Placing the fifty-pound note upon the letter Lally carefully folded them together and put them both into the envelope. The attendant then gave it to a uniformed lad, who sauntered off whistling very casually, somewhat to Lally’s alarm—he looked so small and careless to be entrusted with fifty pounds. Then Lally went out, changed one of her five-pound notes, and had a lunch—half a crown, but it was worth it. Oh, how enchanting and exciting London was! In two days more she would have been gone; now she would have to write off at once to her Glasgow friends and tell them she had changed her mind, that she was now settled in London. Oh, how enchanting and delightful! And tonight he would take her out to dine in some fine restaurant, and they would do a theatre. She did not really want to marry Phil, they had got on so well without it, but if he wanted that too she did not mind—much. They would go away into the country for a whole week. What money would do! Marvellous! And looking round the restaurant she felt sure that no other woman there, no matter how well-dressed, had as much as thirty pounds in her handbag.

Returning home in the afternoon she became conscious of her own betraying radiance; very demure and subdued and usual she would have to be, or he might guess the cause of it. Though she danced up the long flight of stairs, she entered their room quietly, but the sight of Repton staring out of the window, forlorn as a drowsy horse, overcame her and she rushed to embrace him, crying: “Darling!”

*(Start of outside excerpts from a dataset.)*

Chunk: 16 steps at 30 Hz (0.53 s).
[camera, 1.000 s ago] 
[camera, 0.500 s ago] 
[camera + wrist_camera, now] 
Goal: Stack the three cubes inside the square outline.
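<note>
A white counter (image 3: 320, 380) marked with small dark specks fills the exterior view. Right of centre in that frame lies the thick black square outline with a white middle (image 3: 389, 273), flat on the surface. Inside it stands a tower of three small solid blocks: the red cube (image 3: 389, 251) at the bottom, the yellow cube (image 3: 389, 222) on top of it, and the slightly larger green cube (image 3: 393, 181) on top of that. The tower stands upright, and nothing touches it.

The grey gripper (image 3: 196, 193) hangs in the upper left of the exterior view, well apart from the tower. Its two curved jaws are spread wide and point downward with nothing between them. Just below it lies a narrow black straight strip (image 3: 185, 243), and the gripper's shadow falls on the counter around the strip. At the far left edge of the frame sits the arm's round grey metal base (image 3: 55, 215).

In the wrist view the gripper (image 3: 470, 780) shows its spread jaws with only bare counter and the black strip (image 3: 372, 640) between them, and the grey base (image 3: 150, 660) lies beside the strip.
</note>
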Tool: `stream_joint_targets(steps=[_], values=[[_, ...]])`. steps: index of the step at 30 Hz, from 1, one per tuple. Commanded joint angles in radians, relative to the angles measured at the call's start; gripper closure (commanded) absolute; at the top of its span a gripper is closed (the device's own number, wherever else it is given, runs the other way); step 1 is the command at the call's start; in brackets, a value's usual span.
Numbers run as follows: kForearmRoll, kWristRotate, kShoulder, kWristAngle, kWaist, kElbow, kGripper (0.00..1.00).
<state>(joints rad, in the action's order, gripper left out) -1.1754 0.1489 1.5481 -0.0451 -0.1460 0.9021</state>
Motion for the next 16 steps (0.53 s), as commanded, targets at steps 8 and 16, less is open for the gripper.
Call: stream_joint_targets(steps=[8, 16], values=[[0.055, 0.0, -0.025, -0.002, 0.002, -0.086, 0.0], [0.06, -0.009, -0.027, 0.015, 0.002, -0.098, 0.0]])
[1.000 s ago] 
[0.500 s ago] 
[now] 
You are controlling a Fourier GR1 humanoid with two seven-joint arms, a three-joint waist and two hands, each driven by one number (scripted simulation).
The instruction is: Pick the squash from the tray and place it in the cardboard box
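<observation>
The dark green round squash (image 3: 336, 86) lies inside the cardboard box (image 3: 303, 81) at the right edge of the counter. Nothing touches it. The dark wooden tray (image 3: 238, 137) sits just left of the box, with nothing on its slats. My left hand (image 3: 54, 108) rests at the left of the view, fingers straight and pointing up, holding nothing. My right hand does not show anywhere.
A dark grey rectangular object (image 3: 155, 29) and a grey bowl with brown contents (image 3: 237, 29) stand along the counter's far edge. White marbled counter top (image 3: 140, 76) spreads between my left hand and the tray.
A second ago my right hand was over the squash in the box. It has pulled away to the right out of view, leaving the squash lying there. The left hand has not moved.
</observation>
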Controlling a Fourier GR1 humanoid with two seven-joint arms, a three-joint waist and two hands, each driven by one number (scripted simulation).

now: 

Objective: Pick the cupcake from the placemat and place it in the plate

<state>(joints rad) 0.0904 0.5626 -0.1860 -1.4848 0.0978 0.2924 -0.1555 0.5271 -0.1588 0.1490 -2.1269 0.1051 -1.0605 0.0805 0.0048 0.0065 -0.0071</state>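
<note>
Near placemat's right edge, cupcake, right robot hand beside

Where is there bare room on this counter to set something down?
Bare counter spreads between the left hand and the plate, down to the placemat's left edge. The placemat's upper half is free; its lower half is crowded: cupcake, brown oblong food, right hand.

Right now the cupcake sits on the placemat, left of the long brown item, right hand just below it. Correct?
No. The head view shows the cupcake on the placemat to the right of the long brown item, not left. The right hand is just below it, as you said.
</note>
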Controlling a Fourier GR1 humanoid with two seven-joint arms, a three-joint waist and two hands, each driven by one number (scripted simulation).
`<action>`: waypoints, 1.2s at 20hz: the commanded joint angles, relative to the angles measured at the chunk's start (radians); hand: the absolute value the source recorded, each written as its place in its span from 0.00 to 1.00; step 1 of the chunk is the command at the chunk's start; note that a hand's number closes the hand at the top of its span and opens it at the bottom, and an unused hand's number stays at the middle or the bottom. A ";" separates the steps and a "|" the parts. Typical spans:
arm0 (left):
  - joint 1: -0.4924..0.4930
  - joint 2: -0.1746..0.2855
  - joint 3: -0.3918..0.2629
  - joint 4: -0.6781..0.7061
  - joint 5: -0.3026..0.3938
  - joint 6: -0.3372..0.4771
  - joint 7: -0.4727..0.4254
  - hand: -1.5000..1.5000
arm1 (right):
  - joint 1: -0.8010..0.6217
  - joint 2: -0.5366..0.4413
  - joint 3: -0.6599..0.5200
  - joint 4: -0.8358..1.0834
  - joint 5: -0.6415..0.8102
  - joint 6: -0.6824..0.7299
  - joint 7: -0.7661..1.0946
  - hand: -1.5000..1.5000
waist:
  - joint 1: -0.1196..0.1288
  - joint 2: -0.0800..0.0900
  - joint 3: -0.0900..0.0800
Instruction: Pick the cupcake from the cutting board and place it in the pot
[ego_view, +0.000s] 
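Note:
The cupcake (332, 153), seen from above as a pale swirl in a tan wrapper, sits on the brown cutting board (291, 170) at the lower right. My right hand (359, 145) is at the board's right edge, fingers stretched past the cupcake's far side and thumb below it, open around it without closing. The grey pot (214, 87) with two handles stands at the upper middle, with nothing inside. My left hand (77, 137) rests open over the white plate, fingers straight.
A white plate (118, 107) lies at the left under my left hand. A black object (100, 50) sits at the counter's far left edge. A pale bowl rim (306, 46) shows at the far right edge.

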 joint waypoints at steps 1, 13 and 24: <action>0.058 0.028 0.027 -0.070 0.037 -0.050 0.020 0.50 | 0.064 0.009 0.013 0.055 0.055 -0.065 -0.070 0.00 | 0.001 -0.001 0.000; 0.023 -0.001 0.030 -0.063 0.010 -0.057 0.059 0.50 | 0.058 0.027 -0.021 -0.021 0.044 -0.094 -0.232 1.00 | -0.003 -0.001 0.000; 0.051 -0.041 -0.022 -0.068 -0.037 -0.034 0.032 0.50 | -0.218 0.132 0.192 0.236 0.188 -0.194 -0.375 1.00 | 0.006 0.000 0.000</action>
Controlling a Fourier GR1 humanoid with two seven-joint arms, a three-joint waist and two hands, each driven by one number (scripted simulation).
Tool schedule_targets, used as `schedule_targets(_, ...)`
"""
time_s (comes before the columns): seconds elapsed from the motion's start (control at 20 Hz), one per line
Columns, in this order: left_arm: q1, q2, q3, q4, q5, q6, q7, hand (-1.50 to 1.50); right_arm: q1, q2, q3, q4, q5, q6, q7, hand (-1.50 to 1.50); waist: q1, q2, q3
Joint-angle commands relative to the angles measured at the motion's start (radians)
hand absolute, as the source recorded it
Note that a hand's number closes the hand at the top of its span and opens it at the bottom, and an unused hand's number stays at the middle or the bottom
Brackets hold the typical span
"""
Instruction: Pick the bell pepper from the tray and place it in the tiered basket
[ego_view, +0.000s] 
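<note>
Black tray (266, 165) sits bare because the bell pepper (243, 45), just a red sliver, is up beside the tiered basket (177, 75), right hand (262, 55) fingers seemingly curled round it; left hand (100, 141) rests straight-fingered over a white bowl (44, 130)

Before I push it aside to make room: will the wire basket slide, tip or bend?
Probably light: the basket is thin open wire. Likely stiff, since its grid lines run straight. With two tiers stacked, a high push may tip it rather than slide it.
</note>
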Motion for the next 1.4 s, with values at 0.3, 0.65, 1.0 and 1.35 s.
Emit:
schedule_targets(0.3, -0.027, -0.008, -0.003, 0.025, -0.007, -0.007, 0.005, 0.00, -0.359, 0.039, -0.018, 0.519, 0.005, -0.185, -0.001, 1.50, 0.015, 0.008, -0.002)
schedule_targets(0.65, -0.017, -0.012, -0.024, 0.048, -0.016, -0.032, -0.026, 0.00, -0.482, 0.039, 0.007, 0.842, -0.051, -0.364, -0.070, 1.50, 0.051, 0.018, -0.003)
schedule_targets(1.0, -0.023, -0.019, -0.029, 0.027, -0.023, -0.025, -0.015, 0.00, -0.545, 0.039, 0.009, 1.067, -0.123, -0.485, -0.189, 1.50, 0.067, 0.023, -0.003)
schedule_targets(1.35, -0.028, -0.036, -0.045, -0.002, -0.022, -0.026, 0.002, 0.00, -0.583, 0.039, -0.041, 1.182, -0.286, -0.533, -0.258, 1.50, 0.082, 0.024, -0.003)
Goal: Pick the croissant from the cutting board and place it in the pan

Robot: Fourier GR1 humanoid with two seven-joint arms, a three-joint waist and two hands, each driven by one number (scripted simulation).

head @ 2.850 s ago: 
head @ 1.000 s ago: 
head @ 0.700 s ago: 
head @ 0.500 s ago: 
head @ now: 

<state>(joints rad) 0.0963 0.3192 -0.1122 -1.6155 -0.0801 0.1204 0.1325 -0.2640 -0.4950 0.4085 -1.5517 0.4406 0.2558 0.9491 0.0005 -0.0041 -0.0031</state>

“Hullo, hullo!” he smiled.

“I’m so fond of you, Phil dear.”

“But—but you’re deserting me!”

“Oh, no,” she cried archly; “I’m not—not deserting you.”

“All right.” Repton shrugged his shoulders, but he seemed happier. He did not mention the fifty pounds then; perhaps it had not come yet—or perhaps he was thinking to surprise her.

“Let’s go for a walk, it’s a screaming lovely day,” said Lally.

“Oh, I dunno,” he yawned and stretched. “Nearly tea-time, isn’t it?”

“Well, we—” Lally was about to suggest having tea out somewhere, but she bethought herself in time. “I suppose it is. Yes, it is.”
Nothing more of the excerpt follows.